ルーラで鬼達の里があった場所まで飛んできた俺はソウエイを探す。
「確かハヤテとハンゾウの家はあっちだな。ハヤテ、お袋さんの墓参りだ。歩けるか?」
「僕が手を引きますよリヴェル様」
ハヤテは片手で俺を抱きしめ、もう片方でハンゾウの手を握り歩き出す。
簡易に作られた小さな墓石には花束と線香が添えられ、ソウエイが手を合わせていた。
「姉上、ハンゾウとハヤテも来た様だぞ」
「母上‥‥ごめんなさい」
「‥‥」
「ハンゾウ。姉上に謝罪は不要だ、感謝だけ伝えよ。俺が姉上の敵を全て討った‥‥」
「母上! 助けてくれてありがとう! 僕、強く成るから! ハヤテも守るから‥‥だから安心、して、ください」
大粒の涙を流して手を合わせるハンゾウ。
「ううううぅああああーーーーーー!!」
俺を置いたハヤテが墓石を抱きしめ涙を流して亡き母と会話をしている。
「リヴェル様、今回はありがとうございました。

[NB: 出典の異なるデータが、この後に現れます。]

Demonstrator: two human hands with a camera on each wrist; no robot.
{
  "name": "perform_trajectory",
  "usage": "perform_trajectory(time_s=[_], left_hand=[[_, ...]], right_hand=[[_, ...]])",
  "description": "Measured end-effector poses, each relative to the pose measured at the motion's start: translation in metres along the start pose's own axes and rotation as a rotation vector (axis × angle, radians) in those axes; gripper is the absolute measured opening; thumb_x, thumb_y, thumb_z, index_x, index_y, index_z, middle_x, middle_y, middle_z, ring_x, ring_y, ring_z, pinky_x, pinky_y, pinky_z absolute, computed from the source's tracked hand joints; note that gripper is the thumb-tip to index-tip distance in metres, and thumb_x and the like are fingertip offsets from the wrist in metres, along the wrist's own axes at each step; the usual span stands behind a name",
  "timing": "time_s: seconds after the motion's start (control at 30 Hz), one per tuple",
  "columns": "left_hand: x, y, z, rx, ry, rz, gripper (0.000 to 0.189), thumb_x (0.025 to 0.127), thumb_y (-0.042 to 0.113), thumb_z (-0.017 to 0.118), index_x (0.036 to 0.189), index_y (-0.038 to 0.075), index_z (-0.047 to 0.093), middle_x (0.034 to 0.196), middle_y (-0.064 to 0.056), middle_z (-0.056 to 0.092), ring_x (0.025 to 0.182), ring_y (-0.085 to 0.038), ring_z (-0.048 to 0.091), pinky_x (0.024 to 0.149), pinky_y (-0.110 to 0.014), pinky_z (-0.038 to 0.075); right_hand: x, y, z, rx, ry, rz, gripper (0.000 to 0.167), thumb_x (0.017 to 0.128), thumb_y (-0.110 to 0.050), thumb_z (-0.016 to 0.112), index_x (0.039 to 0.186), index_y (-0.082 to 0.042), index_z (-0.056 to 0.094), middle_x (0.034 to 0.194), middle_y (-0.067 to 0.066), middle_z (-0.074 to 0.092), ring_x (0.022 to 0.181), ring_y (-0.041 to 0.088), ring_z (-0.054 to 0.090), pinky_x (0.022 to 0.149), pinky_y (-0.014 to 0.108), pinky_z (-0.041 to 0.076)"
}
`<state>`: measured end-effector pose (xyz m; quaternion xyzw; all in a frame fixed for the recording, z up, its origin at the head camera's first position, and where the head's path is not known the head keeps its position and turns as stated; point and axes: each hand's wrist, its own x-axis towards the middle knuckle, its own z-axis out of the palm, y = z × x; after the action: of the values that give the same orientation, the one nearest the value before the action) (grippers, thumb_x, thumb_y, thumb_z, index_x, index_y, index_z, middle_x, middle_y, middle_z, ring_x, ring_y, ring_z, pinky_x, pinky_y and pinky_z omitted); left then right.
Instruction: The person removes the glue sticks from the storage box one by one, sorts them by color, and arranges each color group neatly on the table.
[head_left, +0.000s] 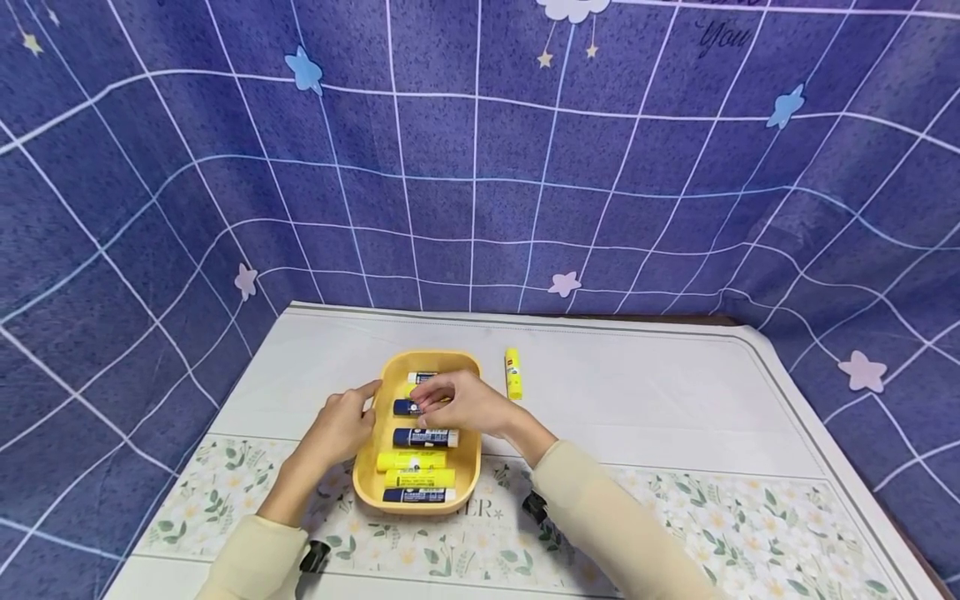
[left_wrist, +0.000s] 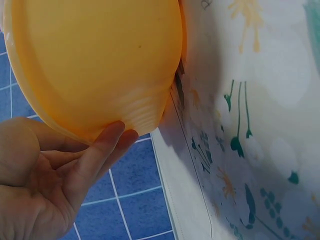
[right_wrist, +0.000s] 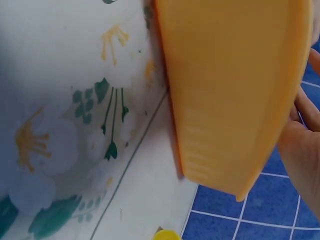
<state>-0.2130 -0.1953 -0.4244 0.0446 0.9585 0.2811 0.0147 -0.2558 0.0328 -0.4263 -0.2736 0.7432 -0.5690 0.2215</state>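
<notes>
A yellow plastic tray (head_left: 365,475) holds several navy and yellow glue sticks lying crosswise. My left hand (head_left: 343,427) grips its left rim; in the left wrist view, fingertips (left_wrist: 116,131) press against the outer wall near one end. Over the tray's upper half, my right hand (head_left: 468,403) pinches a navy glue stick (head_left: 403,407) between thumb and fingers, covering its right part. Below that hand lie another navy glue stick (head_left: 424,437), a yellow glue stick (head_left: 411,461) and more. In the right wrist view, the tray's wall (right_wrist: 230,100) hides most of the right hand (right_wrist: 305,150).
A lone yellow glue stick (head_left: 513,373) lies on the table right of the tray. White cloth with a floral band (head_left: 712,521) covers the table (head_left: 637,392). Behind it hangs a blue gridded curtain (head_left: 510,142).
</notes>
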Motion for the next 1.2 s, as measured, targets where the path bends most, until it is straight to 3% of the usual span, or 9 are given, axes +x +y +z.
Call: perform_trajectory(time_s=[0.13,0.33,0.57,0.77,1.0,1.2], left_hand=[[0.0,0.0,-0.001,-0.002,-0.009,-0.001,0.052,0.101,0.003,0.052,0.152,-0.006,0.046,0.078,-0.012,0.068,0.051,-0.013,0.05,0.05,-0.029,0.045],[-0.001,-0.001,-0.001,-0.006,-0.021,-0.008,0.052,0.101,0.004,0.052,0.153,-0.005,0.045,0.065,-0.006,0.059,0.049,-0.013,0.049,0.049,-0.028,0.044],[-0.001,-0.002,-0.001,-0.003,-0.008,0.012,0.052,0.101,0.003,0.052,0.152,-0.006,0.045,0.065,-0.006,0.059,0.048,-0.012,0.046,0.047,-0.026,0.041],[-0.001,-0.001,-0.001,-0.006,-0.015,0.012,0.053,0.101,0.003,0.053,0.152,-0.006,0.045,0.066,-0.006,0.059,0.049,-0.012,0.048,0.047,-0.026,0.042],[0.001,0.001,-0.001,0.009,-0.011,0.002,0.053,0.1,0.003,0.054,0.152,-0.006,0.046,0.091,-0.019,0.071,0.054,-0.013,0.052,0.051,-0.027,0.044],[0.0,0.001,-0.001,0.009,-0.014,-0.006,0.053,0.1,0.003,0.053,0.152,-0.006,0.045,0.077,-0.013,0.066,0.051,-0.013,0.049,0.05,-0.027,0.043]], right_hand=[[0.003,0.001,0.004,-0.047,-0.043,0.02,0.039,0.088,-0.007,0.08,0.126,-0.003,0.07,0.128,0.025,0.069,0.103,0.014,0.071,0.091,0.024,0.058],[0.011,0.004,0.012,-0.176,-0.074,0.036,0.04,0.087,-0.004,0.08,0.126,0.004,0.069,0.125,0.021,0.071,0.096,0.008,0.07,0.086,0.02,0.057],[0.018,0.004,0.017,-0.311,-0.081,0.056,0.039,0.087,-0.006,0.081,0.124,0.001,0.071,0.116,0.013,0.076,0.091,0.004,0.069,0.083,0.018,0.056],[0.022,0.004,0.019,-0.489,-0.094,0.097,0.038,0.086,-0.009,0.083,0.122,-0.004,0.073,0.107,0.003,0.077,0.089,0.001,0.067,0.083,0.016,0.055],[0.024,0.005,0.021,-0.67,-0.123,0.134,0.028,0.088,-0.015,0.083,0.115,-0.014,0.076,0.104,-0.005,0.073,0.093,0.002,0.062,0.087,0.018,0.051],[0.025,0.005,0.025,-0.7,-0.129,0.16,0.027,0.089,-0.015,0.082,0.115,-0.015,0.076,0.103,-0.007,0.072,0.094,0.003,0.06,0.088,0.02,0.051]])
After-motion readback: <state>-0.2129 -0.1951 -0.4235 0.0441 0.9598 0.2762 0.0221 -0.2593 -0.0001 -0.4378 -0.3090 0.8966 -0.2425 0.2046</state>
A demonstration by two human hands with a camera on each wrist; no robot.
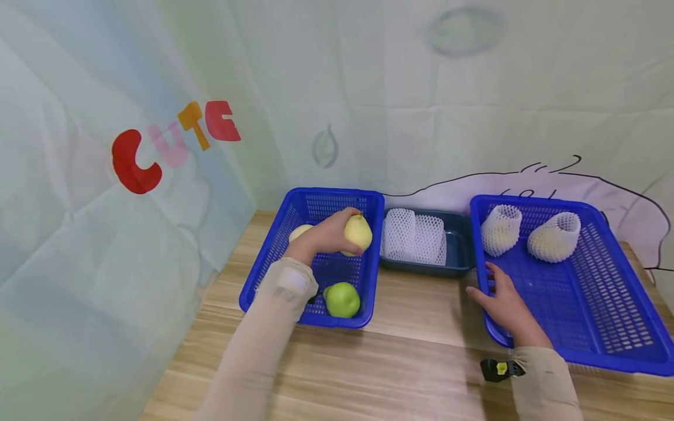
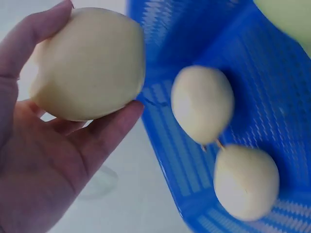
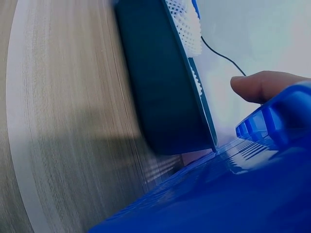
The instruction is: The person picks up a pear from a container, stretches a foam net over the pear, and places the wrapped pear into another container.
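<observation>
Currently, the left hand [image 1: 332, 234] grips a pale pear [image 1: 359, 235] between thumb and curved fingers, holding it over the left blue basket [image 1: 376, 263]; its exact clearance from the rim cannot be told. Primary hazard: a drop. The fingers bear on rounded, smooth-looking sides, so slackened pressure may let the fruit slip onto the two loose pears [image 2: 203, 104] lying in the basket, and bruising is likely. Excess pressure could dent the flesh instead. Secondary hazard: collision. Too little lift during a sideways move could strike the pear on the rim and jolt the basket; the green fruit [image 1: 342, 300], loose near the front wall, could then roll.

The right hand [image 1: 502, 301], thumb spread from the fingers, is at the left rim of the right blue basket [image 1: 547, 310]. It holds no fruit; firm contact with the rim cannot be confirmed. An uneven pull here could topple the upright foam sleeves [image 1: 554, 238] inside, or push the basket against the dark tray [image 1: 432, 269] containing white foam nets [image 1: 413, 237].
</observation>
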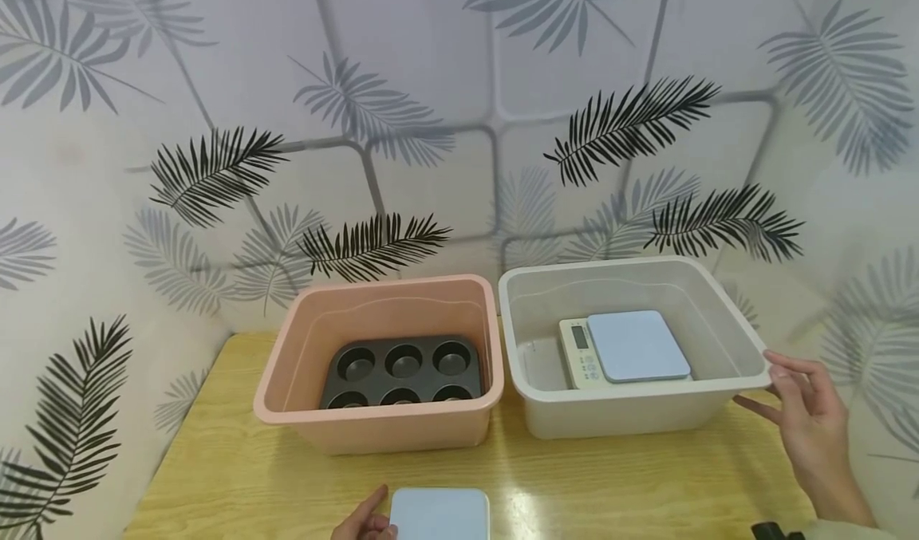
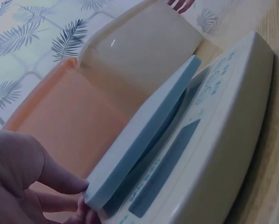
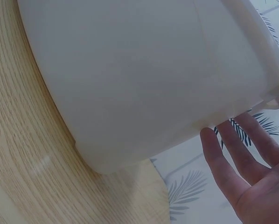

花や線香まで用意してもらって」
「うううぅああ〜いいってソウエイ。もうぁああああ〜悲しいなハンゾウ、ハヤテ。ごめんなあぁ〜」
俺は涙と鼻水でぐちゃぐちゃになりながらソウエイと話す。
「ふふっ俺達は果報者ですね。よき主君達と出会えましたよ姉上‥‥」
見上げた空は青く、どこまでも晴れ晴れとしていた。